It is pleasant to believe, that, owing to the counteracting influence of other sentiments, and of some grains of common sense lurking at the bottom of every mind, notwithstanding the presence there of an irrational and mischievous creed, the practical effects of the wrong side of this doctrine are not so ruinous as they would be if it were left wholly to itself. Many Christians are better than their articles of belief. When the faith that is precious and sacred to us, however, is exposed to obloquy unjustly and injuriously, it is at least fair to show that the blame does not rest on the truth, but on the error; that Christianity is not accountable for the absurdities that cause heathens to reject it, but superstition; that the Gospel of Jesus is not to be compromised by the mistakes of some of its misguided or partially informed disciples. It was quite justifiable, and a loyal as well as witty service to truth, for the friend of Coleridge, when the latter wrote, upon a pile of Unitarian tracts, "Salvation made

easy, or every man his own redeemer," to write upon a pile of Calvinistic pamphlets in return, “Salvation made easy, or one man redeemer for all other men."

Look next at two opposite forms of the doctrine of regeneration or conversion, and judge which is the easier. Both parties agree that all men, being sinners, need a change, need conversion, need to be renewed. On this point there is no difference; they differ only with regard to the method, the means, and the time. Now is it not plain that they who hold that every man must set about this great work himself, immediately, using only his natural powers, sustained by his faith and prayers, to accomplish it, and then continuing the work, repeating the repentance, renewing the renewal, and reviving the holy impression every day and every hour through life, or till the regeneration is entire, and the holiness without spot, is it not plain that they who hold this view enjoy an evident advantage, on the score of evangelical strictness, over those who represent the changé as supernatural, sent from a sphere beyond man's power, carried on only by a wholly peculiar process, and, done once, done for life and for ever? If any thing in the compass of knowledge is obvious, it must be obvious that the former view presents the harder task, and the longer. The one bids us wait and expect, the other bids us rouse ourselves and act. The one bids us watch for the important hour to come; the other, to go out and meet it and bring it on. The one assures us that we are regenerated only by the mysterious spirit coming to us, we know not how or when, like a whirlwind on the mariner in tropical seas, suspending our free will and seizing possession of us by no law of mental action that we can fathom; the other, that though we must of necessity depend on God for all our strength and all our help in this, precisely as in every other effort and purpose

of our lives, yet it is a step as intelligible as any other, as simple as any other, as much within the limits of our famil iar knowledge and experience as any other. The one lays unqualified stress upon the phrase that we are to be converted; the other sounds in our ears the inspiriting admonition that, God willing, we must convert ourselves ; - and we know that God is always willing.

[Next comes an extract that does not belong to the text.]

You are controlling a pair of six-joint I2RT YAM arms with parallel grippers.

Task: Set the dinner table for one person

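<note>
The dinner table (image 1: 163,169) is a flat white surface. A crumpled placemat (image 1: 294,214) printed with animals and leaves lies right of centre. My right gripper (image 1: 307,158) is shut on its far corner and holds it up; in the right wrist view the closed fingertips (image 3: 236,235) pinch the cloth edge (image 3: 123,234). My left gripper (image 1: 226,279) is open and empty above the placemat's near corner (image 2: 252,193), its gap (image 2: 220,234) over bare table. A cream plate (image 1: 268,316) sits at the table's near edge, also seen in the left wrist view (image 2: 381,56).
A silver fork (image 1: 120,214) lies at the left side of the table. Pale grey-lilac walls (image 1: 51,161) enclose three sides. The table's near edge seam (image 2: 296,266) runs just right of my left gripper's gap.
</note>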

And now, in the name of reason, and sense, and Scripture, which of these two representations of the Christian doctrine of the new birth belongs to an easy, and which to a difficult, system? Which is lax? That which sends forth the ringing appeal to be up and doing, or that which slumberously enjoins us to stand still in passive preparation ? That which says that the whole work is done once for all, or that which says it is never done below, but must be evermore, and evermore diligently, striven for and wrought upon, while we struggle on higher and higher, from virtue to virtue, in unending and untiring progress in the path that shineth brighter and brighter towards perfect day?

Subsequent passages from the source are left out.